Magnolia × wieseneri, or Wiesener's magnolia also known as Watson's magnolia, is a hybrid plant in the genus Magnolia and family Magnoliaceae. A small tree or large shrub with white highly fragrant blooms, it is the progeny of Magnolia sieboldii and Magnolia obovata.

==Hybrid==
The origins of Magnolia × wieseneri are obscure, but it is thought to have been a result of deliberate cross-breeding between the parent species some time in the 19th century or earlier in Japan, where it is known as Gyo Kusui or Ukesaki Oyama-renage.
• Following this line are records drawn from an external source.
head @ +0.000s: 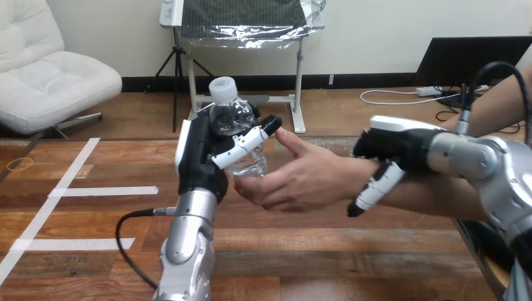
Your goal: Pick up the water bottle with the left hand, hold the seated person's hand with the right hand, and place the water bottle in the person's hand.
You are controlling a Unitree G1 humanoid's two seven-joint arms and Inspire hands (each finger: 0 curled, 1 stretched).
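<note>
A clear water bottle (233, 122) with a white cap stands upright in my left hand (204, 157), whose fingers and thumb curl round it above the table. The person's hand (301, 179) reaches in from the right, palm open, its fingertips touching the bottle's lower part. My right hand (392, 157) lies over the person's wrist, with its fingers curled down across it.
The wooden table (313, 257) carries white tape strips (103, 190) at the left. The person's forearm (439, 197) runs out to the right behind my right arm.
</note>
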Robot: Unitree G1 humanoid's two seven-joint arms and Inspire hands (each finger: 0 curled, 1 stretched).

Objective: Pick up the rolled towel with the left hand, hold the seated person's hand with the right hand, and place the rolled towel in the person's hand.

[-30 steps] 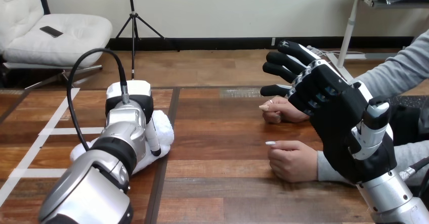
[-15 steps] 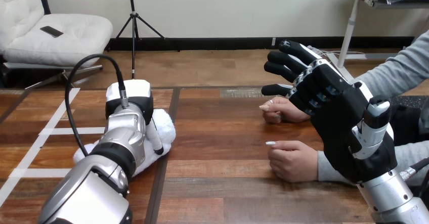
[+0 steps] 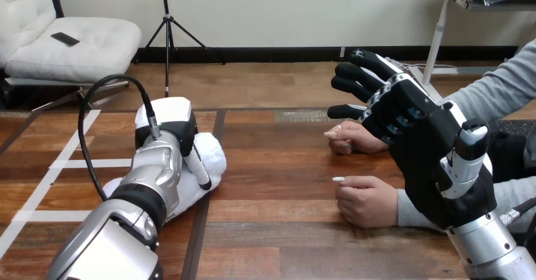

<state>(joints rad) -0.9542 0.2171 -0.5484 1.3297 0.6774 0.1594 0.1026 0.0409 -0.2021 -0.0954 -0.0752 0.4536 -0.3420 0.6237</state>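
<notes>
The white rolled towel (image 3: 215,155) lies on the wooden table at the left, mostly under my left hand (image 3: 165,126). That hand covers it from above, its thumb curled down the towel's right side. My right hand (image 3: 420,147) is raised at the right, open with fingers spread, palm facing left. It hovers over the person's two hands without touching them. The person's nearer hand (image 3: 363,199) rests loosely curled on the table. The farther hand (image 3: 349,138) is a loose fist just under my right fingertips.
White tape lines (image 3: 63,164) cross the table's left part. A dark seam (image 3: 213,128) runs down the table beside the towel. The person's grey sleeve (image 3: 499,87) comes in from the right edge.
My left hand has shifted a little right and forward, and the towel has moved with it. The right hand and the person's hands have stayed put.
</notes>
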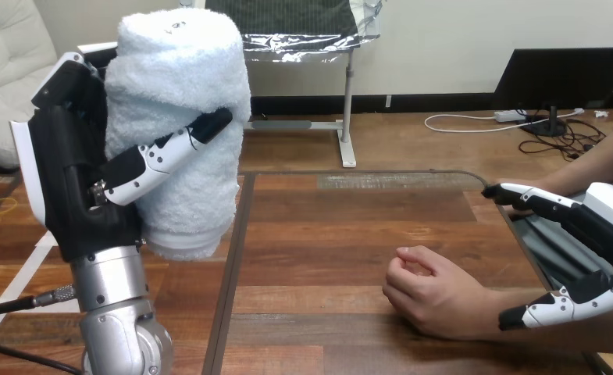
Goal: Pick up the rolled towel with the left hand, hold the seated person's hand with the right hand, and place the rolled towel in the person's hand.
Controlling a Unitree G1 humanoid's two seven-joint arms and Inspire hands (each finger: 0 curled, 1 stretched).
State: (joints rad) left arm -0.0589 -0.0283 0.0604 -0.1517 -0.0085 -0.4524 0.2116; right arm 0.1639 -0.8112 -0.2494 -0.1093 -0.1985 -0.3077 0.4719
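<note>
Towel roll (179, 78), plush pale cylinder

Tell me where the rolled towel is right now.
In the head view the rolled towel stands upright at the left, gripped by the left hand and held above the table, apart from the person's hand resting at lower right.

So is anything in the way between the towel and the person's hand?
Nothing visible. The left hand holds the rolled towel up at the left, and only bare table lies between it and the person's hand. That hand's fingers are curled in, though.
</note>
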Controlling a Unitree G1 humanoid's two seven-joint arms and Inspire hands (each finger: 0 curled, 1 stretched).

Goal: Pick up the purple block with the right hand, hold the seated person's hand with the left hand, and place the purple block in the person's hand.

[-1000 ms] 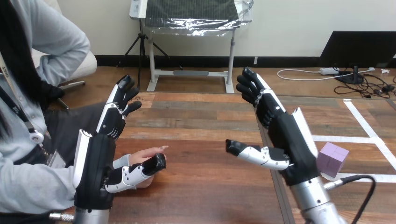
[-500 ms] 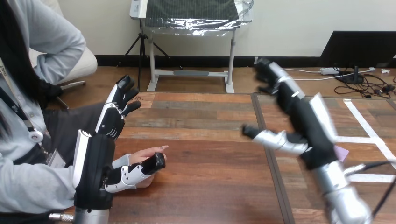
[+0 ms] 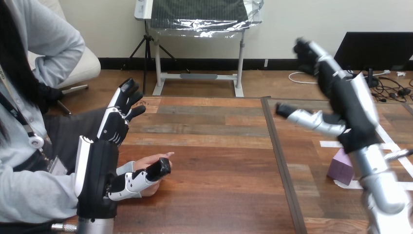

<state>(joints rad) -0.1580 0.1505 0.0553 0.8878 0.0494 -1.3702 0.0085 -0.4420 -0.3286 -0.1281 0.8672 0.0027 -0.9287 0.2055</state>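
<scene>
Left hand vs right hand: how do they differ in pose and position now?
The left hand is low at the view's left; the right hand is raised at its right. The left hand's thumb lies across the person's hand; the right hand is above the purple block, apart from it. Both are open, holding nothing.

Bright, even indoor light falls from above on the wooden table [image 3: 209,161]. A soft shadow lies under the left hand [image 3: 97,168] near the table's left edge. The purple block [image 3: 340,169] near the right edge shows a shaded side.
</scene>
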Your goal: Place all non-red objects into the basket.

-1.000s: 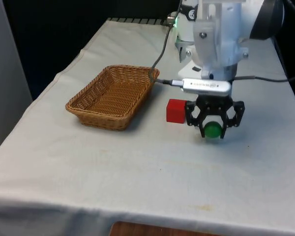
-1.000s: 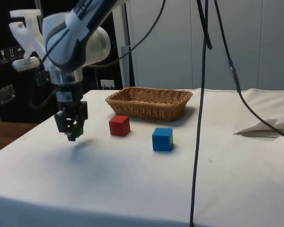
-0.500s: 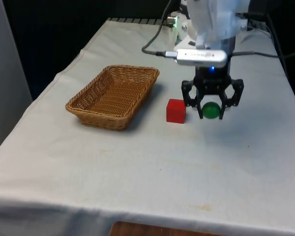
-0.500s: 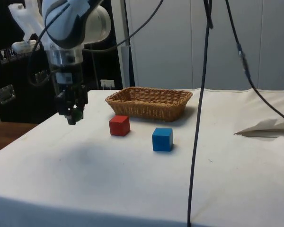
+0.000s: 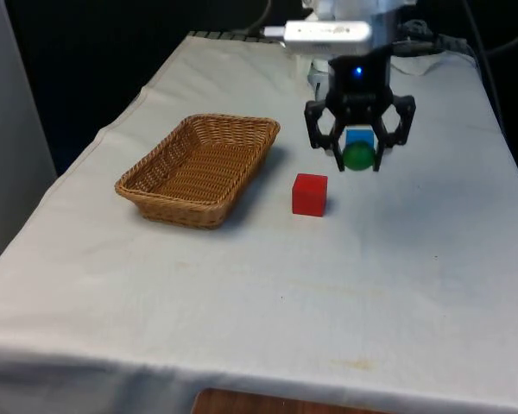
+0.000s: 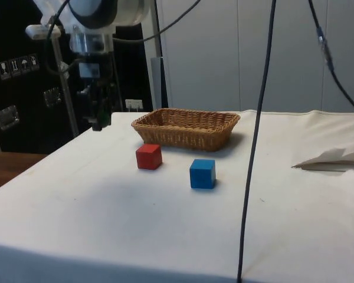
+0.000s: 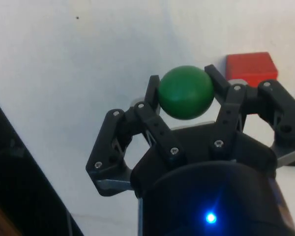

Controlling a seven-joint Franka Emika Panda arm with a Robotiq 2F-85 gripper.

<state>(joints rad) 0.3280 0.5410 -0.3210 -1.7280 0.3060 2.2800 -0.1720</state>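
Gripper point(image 5: 359, 158) clamped on green ball point(image 7: 185, 92), aloft; cabinet labels point(image 6: 13, 64) seemingly illegible.

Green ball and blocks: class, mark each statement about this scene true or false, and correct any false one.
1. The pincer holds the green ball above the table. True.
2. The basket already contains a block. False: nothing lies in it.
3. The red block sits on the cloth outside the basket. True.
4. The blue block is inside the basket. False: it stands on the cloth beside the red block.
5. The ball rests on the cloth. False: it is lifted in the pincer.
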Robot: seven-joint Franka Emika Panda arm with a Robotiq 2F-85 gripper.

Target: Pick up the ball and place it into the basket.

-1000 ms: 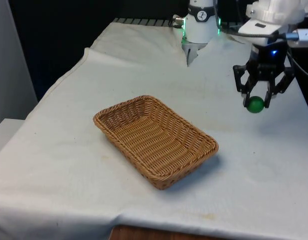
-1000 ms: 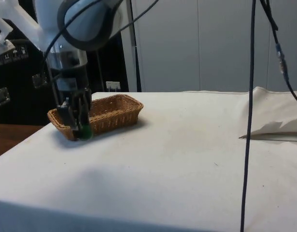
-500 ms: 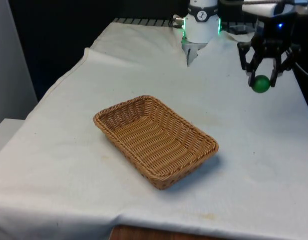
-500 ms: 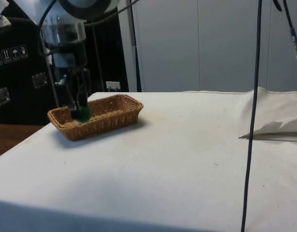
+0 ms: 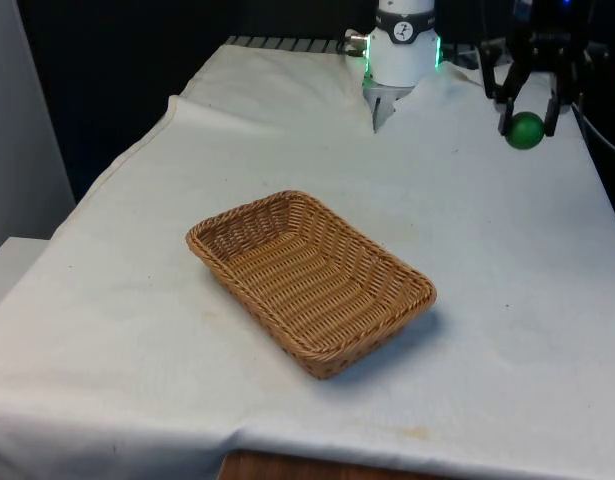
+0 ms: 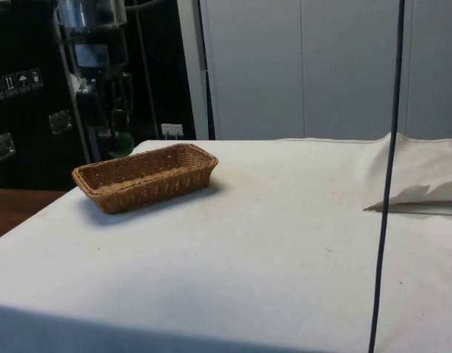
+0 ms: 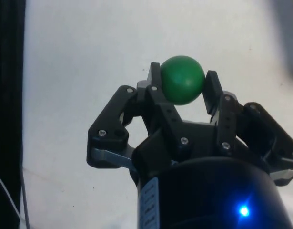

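The green ball (image 5: 525, 131) is held between the two fingers of the black gripper (image 5: 527, 105), raised well clear of the white cloth (image 5: 467, 250) at the front view's far right. In the wrist view the ball (image 7: 182, 79) is seen clamped on both sides by the finger pads (image 7: 154, 78). The wicker basket (image 5: 312, 281) is set mid-table, well apart from the ball. In the side view the ball (image 6: 120, 143) is seen above and behind the basket (image 6: 146, 176).
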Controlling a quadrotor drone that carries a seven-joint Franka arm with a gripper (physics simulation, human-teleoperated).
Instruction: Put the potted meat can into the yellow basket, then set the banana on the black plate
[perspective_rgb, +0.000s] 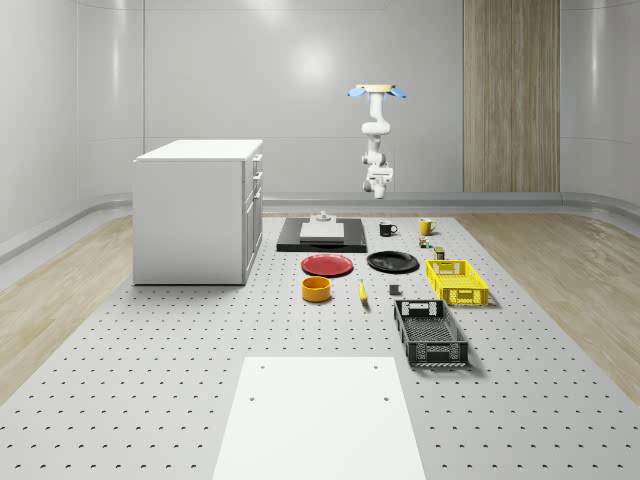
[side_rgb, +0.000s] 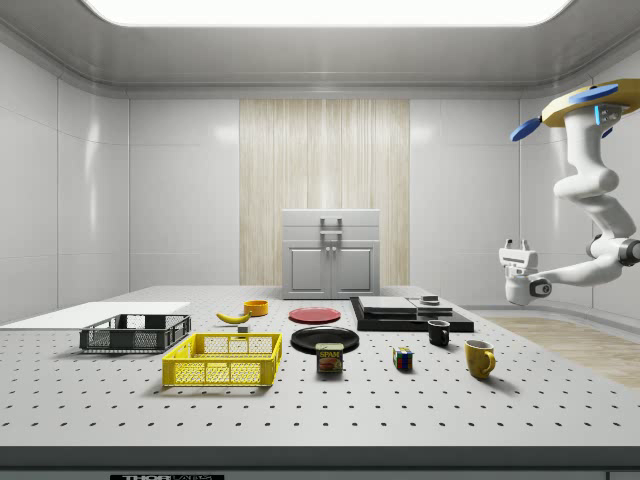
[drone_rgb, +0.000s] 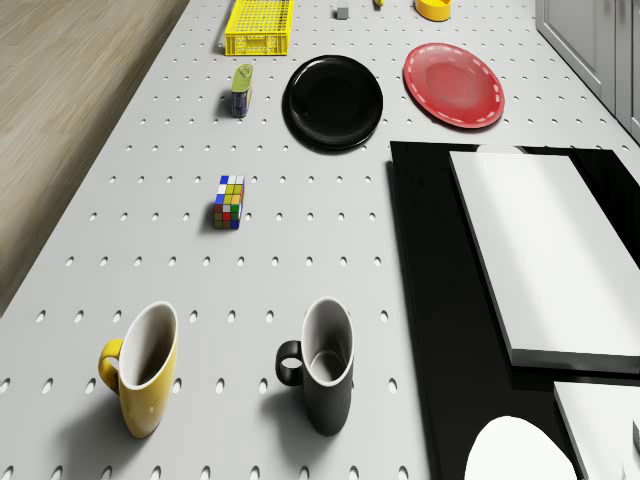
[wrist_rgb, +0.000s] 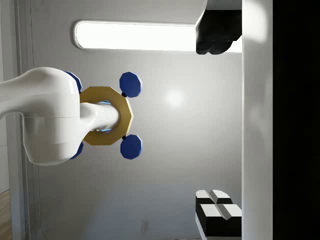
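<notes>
A matt grey perforated desk (perspective_rgb: 150, 380) carries a glossy black plate (drone_rgb: 333, 101), a shiny red plate (drone_rgb: 453, 84), glazed-looking yellow (drone_rgb: 145, 368) and black mugs (drone_rgb: 324, 364), a yellow plastic mesh basket (side_rgb: 224, 360), beside wood-grain flooring (perspective_rgb: 560, 270).

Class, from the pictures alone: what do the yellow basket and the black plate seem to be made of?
Yellow basket: probably moulded plastic; uniform matte yellow, open lattice walls. Black plate: likely glazed ceramic or glossy plastic; its smooth surface shows soft highlights. As simulator renders, neither material is certain.
</notes>
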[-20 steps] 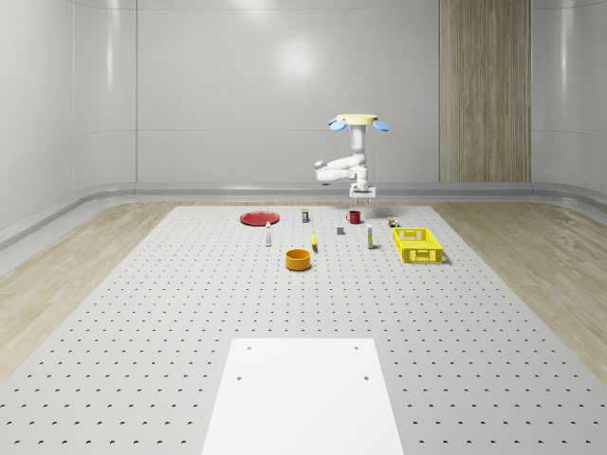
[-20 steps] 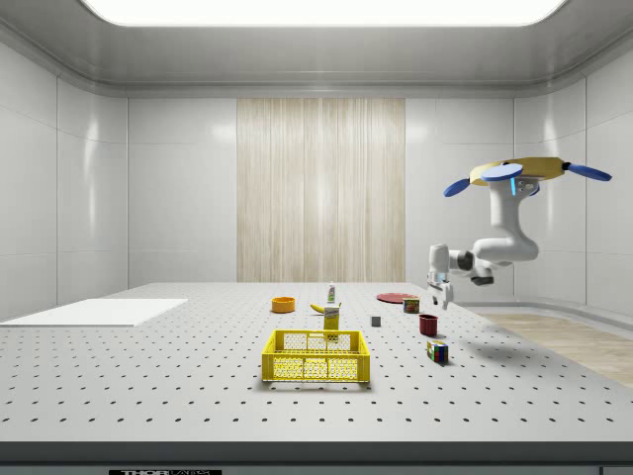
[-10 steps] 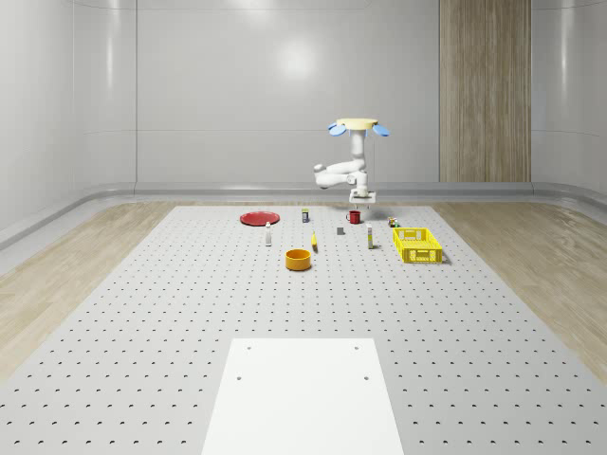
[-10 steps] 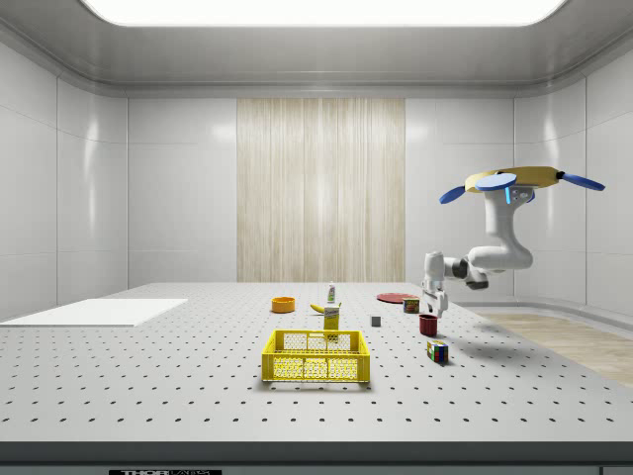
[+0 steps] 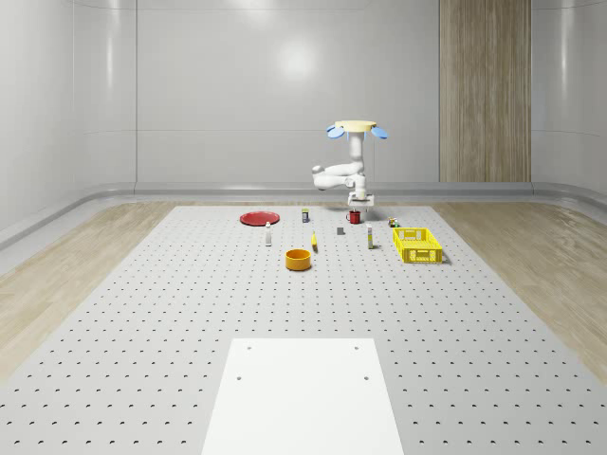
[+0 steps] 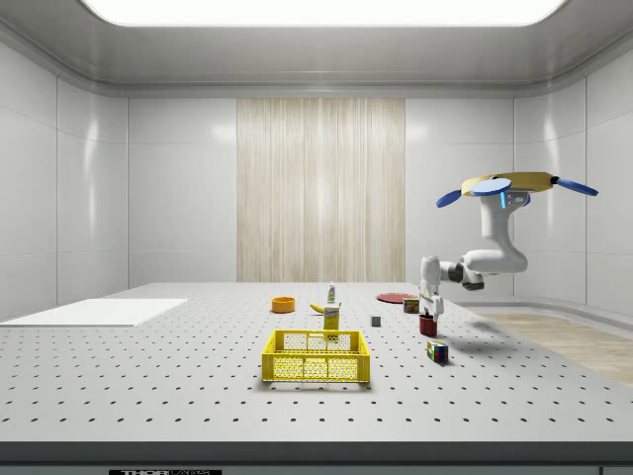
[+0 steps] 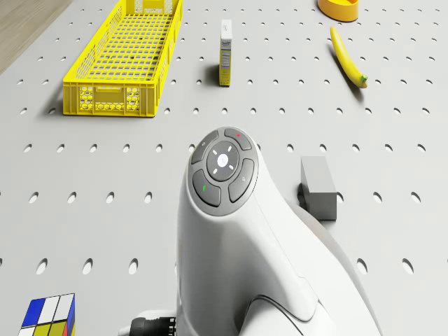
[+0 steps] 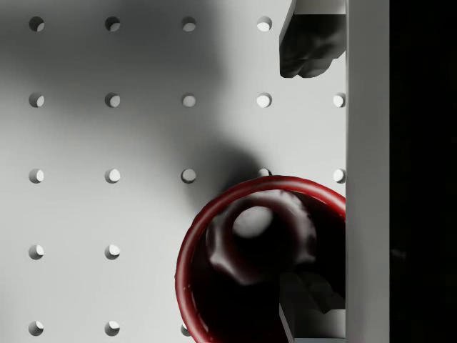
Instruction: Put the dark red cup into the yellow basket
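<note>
The dark red cup (image 5: 354, 217) stands upright on the perforated table, a short way from the yellow basket (image 5: 417, 245) in the whole-scene view. The drone (image 5: 358, 127) hovers above and behind the cup, its arm bent down. My gripper (image 6: 429, 314) hangs right on top of the cup (image 6: 428, 326). In the wrist view the gripper (image 8: 311, 175) is open: one fingertip (image 8: 307, 50) is outside the cup's rim, the other fingertip (image 8: 308, 300) sits over the cup's (image 8: 246, 261) inside. The basket (image 6: 316, 356) holds nothing.
A Rubik's cube (image 6: 437, 350) lies close to the cup, with a grey block (image 7: 318, 185), a carton (image 7: 225, 61) and a banana (image 7: 348, 56) nearby. An orange bowl (image 5: 299, 259), a red plate (image 5: 258, 219) and a small bottle (image 5: 268, 237) lie further off.
The drone has sunk lower and drifted slightly, and the gripper has come down from well above the cup to its rim. The cup has not moved.
</note>
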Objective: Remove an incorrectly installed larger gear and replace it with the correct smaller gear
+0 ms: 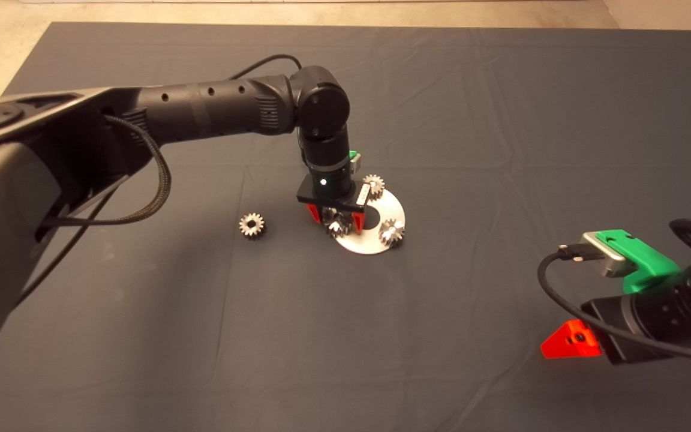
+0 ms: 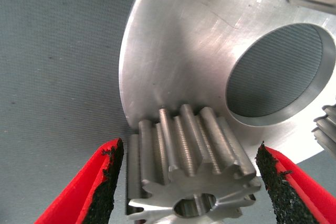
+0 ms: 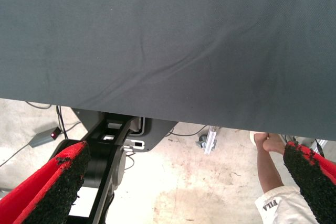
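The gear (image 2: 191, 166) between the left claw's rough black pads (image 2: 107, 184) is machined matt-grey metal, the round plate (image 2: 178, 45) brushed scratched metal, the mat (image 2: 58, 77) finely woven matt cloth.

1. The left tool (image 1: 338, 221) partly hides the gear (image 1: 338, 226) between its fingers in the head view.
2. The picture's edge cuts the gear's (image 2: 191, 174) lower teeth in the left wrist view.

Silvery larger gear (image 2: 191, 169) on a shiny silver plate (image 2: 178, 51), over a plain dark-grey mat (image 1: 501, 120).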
It entered European horticulture at the 1889 Paris Exposition, where it was on display at the Japanese Court stand. From here, it was collected for Kew Gardens, and named Magnolia × watsonii by Joseph Hooker in 1891. However, Élie-Abel Carrière had named a specimen six months earlier in 1890 after a Mr Wiesener, who had purchased a plant from a Japanese horticulturist at the Trocadéro at the same time as the Exposition, and hence the French botanist's name was preserved under International Code of Botanical Nomenclature naming rules.

==Description==
Magnolia × wieseneri is a multistemmed large shrub or small tree which may reach 6 m (20 ft) in height; it has leathery obovate green leaves that reach 20 cm (8 in) long by 10.5 cm (4 in) wide. Its most notable feature is the remarkable fragrance of the ivory-coloured flowers, which has been likened to pineapples and seen adjectives such as "ethereal", "spicy" and "aromatic" used. The flowers are cup-shaped at first, with a diameter of 10-12.5 cm (4–5 in), before flattening out to a diameter of 15–20 cm (6–8 in) after a few days.

==Cultivation==
A chance seedling, from the garden of Sir Peter Smithers at Vico Morcote in Switzerland, with more vigorous growth and larger flowers has been described as Magnolia "William Watson". The garden owner Smithers observed that there were specimens of M. obovata flowering nearby and that the cultivar is possibly a backcross with obovata.